Insofar as most (I think, all) of the members of ISIS are Muslims and regard themselves as such, are we to conclude that while the individuals within ISIS are Muslim their military behavior denies that category to the collective, that because horrific atrocities occur and are encouraged that the collective is without religious identity, no faith system or practice, no “ideology?”

This assertion of the president’s becomes odder and odder the more one thinks about it. Thus, one is driven to ask: why did he make this claim? What was his motive?

Surely he could not have been guarding Muslims of all stripes from the fury of those appalled at ISIS? Nobody in their right mind can simply equate Islam as such with ISIS, just as nobody in their right mind would equate Christianity, say, with carpet bombing. Too many Muslims do not behave this way to allow of such a thought. But, to say that is one thing; to claim that ISIS is not “Islamic” is another altogether.

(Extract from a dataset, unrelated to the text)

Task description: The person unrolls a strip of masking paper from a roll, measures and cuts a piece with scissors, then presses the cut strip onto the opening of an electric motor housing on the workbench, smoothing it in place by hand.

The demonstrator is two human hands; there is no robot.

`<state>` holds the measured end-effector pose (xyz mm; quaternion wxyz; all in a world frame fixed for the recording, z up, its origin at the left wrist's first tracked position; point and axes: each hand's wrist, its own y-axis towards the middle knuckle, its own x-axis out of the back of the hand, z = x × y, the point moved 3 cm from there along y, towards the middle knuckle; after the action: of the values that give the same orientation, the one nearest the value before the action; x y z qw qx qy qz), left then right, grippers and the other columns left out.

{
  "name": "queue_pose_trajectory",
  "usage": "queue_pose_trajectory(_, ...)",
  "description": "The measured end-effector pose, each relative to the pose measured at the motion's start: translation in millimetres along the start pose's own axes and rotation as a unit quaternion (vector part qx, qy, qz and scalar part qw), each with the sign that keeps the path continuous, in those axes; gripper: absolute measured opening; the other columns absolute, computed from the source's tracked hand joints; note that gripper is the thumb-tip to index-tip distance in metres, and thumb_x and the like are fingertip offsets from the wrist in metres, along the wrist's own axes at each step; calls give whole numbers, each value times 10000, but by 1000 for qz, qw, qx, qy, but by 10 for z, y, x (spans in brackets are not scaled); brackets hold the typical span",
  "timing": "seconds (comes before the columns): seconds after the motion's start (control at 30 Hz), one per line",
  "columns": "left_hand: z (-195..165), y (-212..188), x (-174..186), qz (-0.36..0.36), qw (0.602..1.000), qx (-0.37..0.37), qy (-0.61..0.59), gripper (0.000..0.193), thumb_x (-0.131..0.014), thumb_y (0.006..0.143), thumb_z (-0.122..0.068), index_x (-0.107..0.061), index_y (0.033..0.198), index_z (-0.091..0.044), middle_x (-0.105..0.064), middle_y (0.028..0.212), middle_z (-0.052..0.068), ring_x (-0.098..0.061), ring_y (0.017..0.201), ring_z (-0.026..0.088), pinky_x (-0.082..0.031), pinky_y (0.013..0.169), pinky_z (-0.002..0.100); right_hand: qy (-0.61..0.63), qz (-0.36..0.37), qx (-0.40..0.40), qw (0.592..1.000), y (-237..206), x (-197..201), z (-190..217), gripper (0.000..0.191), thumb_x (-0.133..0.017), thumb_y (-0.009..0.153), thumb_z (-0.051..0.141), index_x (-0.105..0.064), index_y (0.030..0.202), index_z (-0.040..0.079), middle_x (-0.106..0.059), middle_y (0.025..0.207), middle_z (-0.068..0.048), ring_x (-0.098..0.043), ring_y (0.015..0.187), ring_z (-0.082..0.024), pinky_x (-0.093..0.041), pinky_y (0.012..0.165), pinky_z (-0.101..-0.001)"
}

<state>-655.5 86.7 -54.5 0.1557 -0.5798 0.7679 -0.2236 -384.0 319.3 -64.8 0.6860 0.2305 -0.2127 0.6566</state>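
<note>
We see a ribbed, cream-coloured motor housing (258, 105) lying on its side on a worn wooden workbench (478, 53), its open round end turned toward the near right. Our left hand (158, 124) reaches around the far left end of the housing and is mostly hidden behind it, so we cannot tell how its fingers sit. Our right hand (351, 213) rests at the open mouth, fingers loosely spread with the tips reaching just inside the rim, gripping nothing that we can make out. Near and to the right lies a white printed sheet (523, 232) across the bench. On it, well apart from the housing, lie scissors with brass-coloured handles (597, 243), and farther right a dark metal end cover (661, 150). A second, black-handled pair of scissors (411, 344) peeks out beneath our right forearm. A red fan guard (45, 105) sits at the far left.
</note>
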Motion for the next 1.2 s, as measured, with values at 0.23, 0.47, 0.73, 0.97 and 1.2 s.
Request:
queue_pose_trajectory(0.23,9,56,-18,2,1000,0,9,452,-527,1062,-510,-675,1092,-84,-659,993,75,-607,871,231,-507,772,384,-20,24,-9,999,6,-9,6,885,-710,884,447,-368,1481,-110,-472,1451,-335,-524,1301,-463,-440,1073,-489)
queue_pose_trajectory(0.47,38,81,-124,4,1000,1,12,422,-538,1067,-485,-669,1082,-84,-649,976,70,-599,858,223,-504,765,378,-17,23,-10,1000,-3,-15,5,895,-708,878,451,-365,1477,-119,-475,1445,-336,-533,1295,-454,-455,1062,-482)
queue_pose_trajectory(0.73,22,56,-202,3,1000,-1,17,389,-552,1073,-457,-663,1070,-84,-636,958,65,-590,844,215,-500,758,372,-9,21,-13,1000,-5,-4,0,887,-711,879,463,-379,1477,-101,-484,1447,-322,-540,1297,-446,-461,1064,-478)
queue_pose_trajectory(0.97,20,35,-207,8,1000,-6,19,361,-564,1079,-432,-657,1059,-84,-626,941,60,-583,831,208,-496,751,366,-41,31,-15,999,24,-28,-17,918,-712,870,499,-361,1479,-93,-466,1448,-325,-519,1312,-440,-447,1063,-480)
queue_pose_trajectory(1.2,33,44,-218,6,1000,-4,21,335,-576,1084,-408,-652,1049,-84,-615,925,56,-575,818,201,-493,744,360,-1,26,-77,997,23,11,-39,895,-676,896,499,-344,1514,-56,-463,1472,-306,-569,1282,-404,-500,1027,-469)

The only way this sense it makes, it seems to me, is this: President Obama cannot bring himself to believe or think that the enemy is aberrant Islam. For him Islam does not allow for such hateful distortion. A so-called Muslim who manifests such behavior is dismissed as not Muslim. Since being muslim (non-capitalization intended) means “submitted to the will of Allah” President Obama is in essence making a theological judgment. 

His logic seems to be: The will of Allah does not permit the killing of the innocent; ISIS kills the innocent; ergo ISIS is not “Islamic;” thus, I am OK with going after them and bombing them to smithereens. Phew! I am not killing Muslims.

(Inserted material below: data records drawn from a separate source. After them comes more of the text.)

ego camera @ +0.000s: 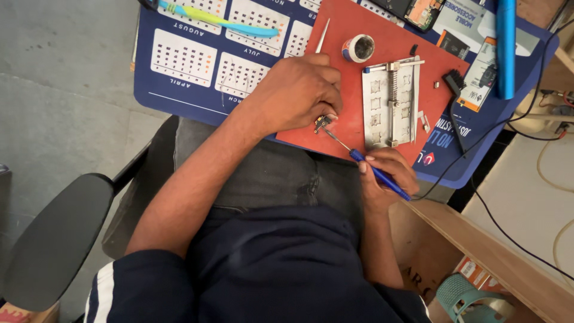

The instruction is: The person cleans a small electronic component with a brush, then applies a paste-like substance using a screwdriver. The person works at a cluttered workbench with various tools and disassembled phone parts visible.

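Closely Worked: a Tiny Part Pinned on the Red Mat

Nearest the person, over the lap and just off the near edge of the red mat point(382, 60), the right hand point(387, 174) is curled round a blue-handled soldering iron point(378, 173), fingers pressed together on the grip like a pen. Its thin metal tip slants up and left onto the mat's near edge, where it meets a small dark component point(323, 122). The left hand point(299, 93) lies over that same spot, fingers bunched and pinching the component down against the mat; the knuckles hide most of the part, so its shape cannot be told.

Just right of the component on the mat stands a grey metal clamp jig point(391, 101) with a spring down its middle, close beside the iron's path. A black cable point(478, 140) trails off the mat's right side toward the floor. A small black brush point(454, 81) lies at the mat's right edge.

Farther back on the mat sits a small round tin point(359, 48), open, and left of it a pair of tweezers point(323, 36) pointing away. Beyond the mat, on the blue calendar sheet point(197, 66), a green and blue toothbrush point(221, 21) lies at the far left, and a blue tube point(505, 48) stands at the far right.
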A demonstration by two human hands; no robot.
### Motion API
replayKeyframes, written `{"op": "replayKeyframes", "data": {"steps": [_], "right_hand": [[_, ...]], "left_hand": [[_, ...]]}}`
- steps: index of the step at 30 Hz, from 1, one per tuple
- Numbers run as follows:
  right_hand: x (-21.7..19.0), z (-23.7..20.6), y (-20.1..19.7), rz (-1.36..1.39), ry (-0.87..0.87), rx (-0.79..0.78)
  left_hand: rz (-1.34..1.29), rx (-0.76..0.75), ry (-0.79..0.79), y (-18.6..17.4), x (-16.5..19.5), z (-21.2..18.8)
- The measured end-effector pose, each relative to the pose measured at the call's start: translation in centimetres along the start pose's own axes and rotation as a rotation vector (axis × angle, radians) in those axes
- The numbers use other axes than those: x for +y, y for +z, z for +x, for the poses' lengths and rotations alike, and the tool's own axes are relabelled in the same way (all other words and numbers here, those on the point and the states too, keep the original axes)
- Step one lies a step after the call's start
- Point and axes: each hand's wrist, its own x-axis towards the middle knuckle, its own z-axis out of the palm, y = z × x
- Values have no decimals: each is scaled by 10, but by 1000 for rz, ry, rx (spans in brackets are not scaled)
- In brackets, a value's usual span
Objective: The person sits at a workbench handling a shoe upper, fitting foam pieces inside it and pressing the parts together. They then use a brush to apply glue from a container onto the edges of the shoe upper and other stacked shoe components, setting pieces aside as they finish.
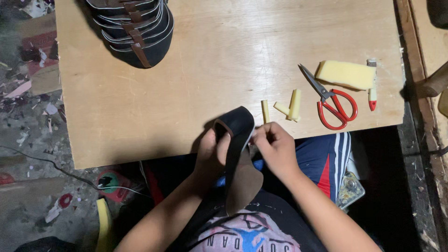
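My left hand [212, 154] grips a black shoe upper [239, 140] with a brown underside, held on edge at the near side of the plywood board [196, 74]. My right hand [275, 148] pinches the same piece from its right side, fingers closed on its edge. The piece's lower flap hangs toward my lap. Just beyond my right hand lie a thin yellow foam strip [265, 111] and two more short foam strips [291, 106].
Red-handled scissors [332, 103] lie at the board's right, beside a yellow foam block [345, 73] and a small red-tipped tool [372, 88]. A stack of black uppers with brown straps [135, 28] sits at the far left. The littered floor [28, 116] lies left of the board.
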Motion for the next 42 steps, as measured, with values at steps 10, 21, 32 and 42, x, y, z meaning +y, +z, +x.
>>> {"op": "replayKeyframes", "data": {"steps": [10, 21, 32, 42], "right_hand": [[-6, -12, 13, -277, -252, -33], [-17, -14, 10, -519, -627, -57], [18, -1, 11, 68, 180, -68], [28, -5, 12, 130, 193, -79]], "left_hand": [[-65, 56, 135, -13, -37, 6], [72, 85, 193, -5, -19, -5], [-85, -18, 105, -4, -25, -8], [-102, 81, 34, 1, -16, -10]]}}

I guess this is how he needs to think as Commander in Chief. It’s a muddled apologia for war. Here’s hoping his generals and those of the coalition think with a little more direct and effective aim.

 

A tale of two cities

Washington DC

The American nation is holding its breath. Tonight the president is going to announce his “strategy” for dealing with ISIS. A poll published last night by ABC showed that 79% of the American people favor bombing within Syria. They, not the president, are leading the strategy, one suspects. All the same, as newspaper after newspaper has pointed out, for this president any strategy to use American power in this conflict (surely even he must acknowledge that the “war on terror” is back and an appropriate description) is a contradiction of both his instincts and his ideology. It will be interesting to hear how he phrases it all.

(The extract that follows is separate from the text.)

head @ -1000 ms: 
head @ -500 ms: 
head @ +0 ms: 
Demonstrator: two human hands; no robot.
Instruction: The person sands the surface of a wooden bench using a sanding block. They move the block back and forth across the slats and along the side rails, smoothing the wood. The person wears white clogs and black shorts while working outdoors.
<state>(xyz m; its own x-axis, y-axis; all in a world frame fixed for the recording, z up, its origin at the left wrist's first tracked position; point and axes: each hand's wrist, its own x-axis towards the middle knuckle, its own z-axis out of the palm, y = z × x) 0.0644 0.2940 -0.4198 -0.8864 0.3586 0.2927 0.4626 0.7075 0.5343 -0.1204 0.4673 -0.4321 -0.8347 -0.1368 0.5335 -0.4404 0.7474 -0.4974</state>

Part of the political cover for this turn-around is what is happening in Baghdad. There a new government has been formed more in liking to the US administration. Why? Because it involves everybody. The Sunni and Shia interests have been met and all sorts of groups are represented in the decision making process. How unlike Washington itself! Here the president famously announced that he had “a phone and a pen” and he would legislate by executive action, in clear violation of the Constitution’s separation of powers concept, because the Republican led House was “doing nothin’ but hatin’” as he put it. Of course, voting “No” on measures you disagree with is neither hating nor doing nothing. It is simply disagreeing. It is not doing nothing! Meanwhile bills more to the elected majority’s liking have been flowing to the Senate where “nothing” happens to them. It is all smoke and mirrors of deceit and corruption. But, nevertheless the US administration has high-minded advice and conditions to impose on the Iraqi people.

Which bring me to ….

Edinburgh.

The IndyRef (the vote on whether Scotland should be an independent country) takes place next week and recent polls show overwhelming surges of support for the Yes side. Something akin to panic has gripped the No leadership. There was talk in the UK press for days of pressure being exerted on the Queen to issue a pro-No statement. Buckingham Palace wisely and rightly rejected this, stating that the crown is “above politics.” (Meanwhile the Prime Minister and other minions have been sweeping over the border to say to the Scots how “very much we want you to stay.”)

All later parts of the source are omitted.